I’m known by friends and family as being brutally trusting of my mind. Logic is essential to my decision making process. Unfortunately, people tend to think that this means that I despise emotion. That to feel is my enemy. This … could not be further from the truth. I do not despise emotion — I embrace justified emotion.

Emotion should not be seen as a reason to conclude something true. It should not be seen as the foundation of our thought — it must be seen for what it is — the end result of thought. The reaction to a process, not the decision-making process itself.

Emotion is not concrete. Emotion can be caused by anything. Emotion is not trustworthy. Emotion and feeling tells people to blow up towers. Emotion as a decision-making process tells men to abuse their wives. It tells people to act without justifiable purpose.

Emotion should not be our reason, it should be our response to reason. When we feel, we should feel because it is right to feel — not just because. We should feel strongly for our faith, because that is the role of emotion — it opens the human mind to grasp significance. We should feel strongly about concepts such as justice and grace, because it makes sense to feel those things.

Emotion has its role. I feel incredibly strongly all the time. I often go on walks to be by myself, so I can listen to the birds, see the trees, and simply feel alive. Emotion is wonderful. Because it is wonderful, I refuse to abuse it for destruction. Emotion is wonderful, and it has it’s place. That place is not as a decision-making process.

Cold Reason

Many times I have been called cold. Most people view a strict and rigid belief in the rational and logical to be of a non-emotional nature. One individual literally told me, “it just ain’t got any soul.” I have been called “uncaring”, “uncompassionate”, “boring”, “eccentric” and “heartless”, because I do not abandon my mind during times of social or cultural conflict.

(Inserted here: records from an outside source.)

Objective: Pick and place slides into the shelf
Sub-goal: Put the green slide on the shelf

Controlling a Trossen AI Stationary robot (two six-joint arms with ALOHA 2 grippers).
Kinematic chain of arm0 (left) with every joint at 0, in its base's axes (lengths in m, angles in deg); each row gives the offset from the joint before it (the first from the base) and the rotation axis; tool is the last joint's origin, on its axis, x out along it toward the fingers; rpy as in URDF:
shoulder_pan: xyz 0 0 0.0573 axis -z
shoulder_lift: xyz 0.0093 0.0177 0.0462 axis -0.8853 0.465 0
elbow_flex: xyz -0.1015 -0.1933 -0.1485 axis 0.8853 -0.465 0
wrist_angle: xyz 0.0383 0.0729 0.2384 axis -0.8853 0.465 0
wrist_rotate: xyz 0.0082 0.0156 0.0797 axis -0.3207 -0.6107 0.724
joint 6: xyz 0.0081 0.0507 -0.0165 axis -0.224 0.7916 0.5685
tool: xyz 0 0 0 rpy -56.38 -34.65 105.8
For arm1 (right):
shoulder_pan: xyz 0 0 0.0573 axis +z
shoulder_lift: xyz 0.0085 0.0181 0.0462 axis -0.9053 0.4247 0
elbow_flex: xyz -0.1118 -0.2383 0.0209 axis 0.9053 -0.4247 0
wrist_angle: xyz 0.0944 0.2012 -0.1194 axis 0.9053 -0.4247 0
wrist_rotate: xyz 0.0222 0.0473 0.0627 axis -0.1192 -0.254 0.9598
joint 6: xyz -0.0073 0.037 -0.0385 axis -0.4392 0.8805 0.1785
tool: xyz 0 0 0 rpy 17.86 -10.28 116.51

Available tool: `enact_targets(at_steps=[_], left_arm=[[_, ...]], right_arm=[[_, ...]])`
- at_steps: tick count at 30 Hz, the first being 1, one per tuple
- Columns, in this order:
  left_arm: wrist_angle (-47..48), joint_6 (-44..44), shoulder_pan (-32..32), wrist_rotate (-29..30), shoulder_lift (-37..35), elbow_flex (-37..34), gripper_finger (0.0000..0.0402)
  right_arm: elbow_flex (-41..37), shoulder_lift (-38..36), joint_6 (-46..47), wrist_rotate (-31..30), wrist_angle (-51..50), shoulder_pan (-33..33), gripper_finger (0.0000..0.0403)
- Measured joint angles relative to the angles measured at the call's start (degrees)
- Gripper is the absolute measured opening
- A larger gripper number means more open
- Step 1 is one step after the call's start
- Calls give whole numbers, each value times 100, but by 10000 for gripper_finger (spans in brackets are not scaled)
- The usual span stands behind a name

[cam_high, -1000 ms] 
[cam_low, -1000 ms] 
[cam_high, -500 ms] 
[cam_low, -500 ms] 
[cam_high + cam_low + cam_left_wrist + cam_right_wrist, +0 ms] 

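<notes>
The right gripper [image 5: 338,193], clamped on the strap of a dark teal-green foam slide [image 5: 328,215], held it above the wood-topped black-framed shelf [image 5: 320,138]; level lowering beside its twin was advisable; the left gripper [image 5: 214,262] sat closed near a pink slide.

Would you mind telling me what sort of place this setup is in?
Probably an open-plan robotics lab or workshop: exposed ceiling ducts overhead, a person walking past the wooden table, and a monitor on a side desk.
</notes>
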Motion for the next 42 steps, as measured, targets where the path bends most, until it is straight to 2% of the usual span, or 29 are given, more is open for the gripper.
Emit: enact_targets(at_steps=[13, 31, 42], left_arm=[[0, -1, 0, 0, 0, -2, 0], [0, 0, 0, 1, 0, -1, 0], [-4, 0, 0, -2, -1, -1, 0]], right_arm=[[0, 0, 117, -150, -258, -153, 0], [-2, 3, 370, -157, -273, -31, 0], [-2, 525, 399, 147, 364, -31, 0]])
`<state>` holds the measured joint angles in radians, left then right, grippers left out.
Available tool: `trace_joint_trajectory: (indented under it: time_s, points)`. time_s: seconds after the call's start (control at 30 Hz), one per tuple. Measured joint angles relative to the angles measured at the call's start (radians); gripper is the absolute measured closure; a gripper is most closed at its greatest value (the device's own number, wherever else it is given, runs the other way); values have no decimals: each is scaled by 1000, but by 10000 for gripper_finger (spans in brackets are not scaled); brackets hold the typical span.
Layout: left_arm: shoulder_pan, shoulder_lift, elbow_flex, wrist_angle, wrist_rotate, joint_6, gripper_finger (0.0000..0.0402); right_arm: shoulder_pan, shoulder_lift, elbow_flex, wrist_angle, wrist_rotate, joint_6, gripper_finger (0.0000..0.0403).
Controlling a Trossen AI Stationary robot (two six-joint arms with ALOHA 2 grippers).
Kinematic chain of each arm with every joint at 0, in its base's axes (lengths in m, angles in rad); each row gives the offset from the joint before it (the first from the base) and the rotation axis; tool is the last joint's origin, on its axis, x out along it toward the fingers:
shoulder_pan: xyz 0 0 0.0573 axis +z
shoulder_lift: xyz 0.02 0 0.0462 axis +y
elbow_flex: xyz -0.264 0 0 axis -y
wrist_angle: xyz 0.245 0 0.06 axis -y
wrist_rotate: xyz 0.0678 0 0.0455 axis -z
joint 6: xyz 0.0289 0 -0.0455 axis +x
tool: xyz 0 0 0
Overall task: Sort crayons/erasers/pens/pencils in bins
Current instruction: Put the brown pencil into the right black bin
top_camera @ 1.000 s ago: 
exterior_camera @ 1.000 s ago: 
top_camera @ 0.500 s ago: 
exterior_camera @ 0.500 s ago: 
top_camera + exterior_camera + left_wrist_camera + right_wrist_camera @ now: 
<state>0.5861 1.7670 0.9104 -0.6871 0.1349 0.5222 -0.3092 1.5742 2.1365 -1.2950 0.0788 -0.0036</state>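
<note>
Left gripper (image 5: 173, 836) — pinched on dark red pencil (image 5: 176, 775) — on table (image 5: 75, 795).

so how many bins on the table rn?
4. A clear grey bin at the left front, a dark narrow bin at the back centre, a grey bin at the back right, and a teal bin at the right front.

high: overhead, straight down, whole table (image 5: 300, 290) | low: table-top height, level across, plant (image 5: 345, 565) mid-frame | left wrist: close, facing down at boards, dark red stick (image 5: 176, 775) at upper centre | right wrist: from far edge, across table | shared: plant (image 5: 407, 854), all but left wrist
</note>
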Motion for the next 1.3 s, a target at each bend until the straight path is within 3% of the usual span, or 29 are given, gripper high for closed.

However, I propose the opposite to be true: logic is the basis of the greatest of all feelings — respect for the human condition. Without reason and logic, our actions become incoherent. Rather than doing something because it follows a proper order in reality, because it “makes sense”, we do things on the basis of whim — chaotic actions.

Look to all the problems of the world: Violence, war, war, poverty, drug addiction — every human problem is caused by a rejection of reason. When one party abandons reason to solve a problem, violence and war become their solution — coercion, force, state action. When someone abandons reason on the basis of their actions revolving their desired partners, manipulation and sometimes even rape become the solution. When individuals abandon reason in economics, poverty befalls them, lives are destroyed.

It is said that reason is cold, heartless and “ain’t got any soul.” How foolish. In reason we find the salvation of man’s problems — the answer to economics, the answer to social quagmire, the answer to policy, the answer to questions.

I turn the tables on those who espouse feeling and tradition in spite of cold reason — it is you who have no soul, because it is you who destroy your world by closing your eyes. Choose reason and we will be saved — abandon it completely, and mankind is doomed.

  • "Act as a rational being and aim at becoming a rallying point for all those who are starved for a voice of integrity—act on your rational values, whether alone in the midst of your enemies, or with a few of your chosen friends, or as the founder of a modest community on the frontier of mankind's rebirth."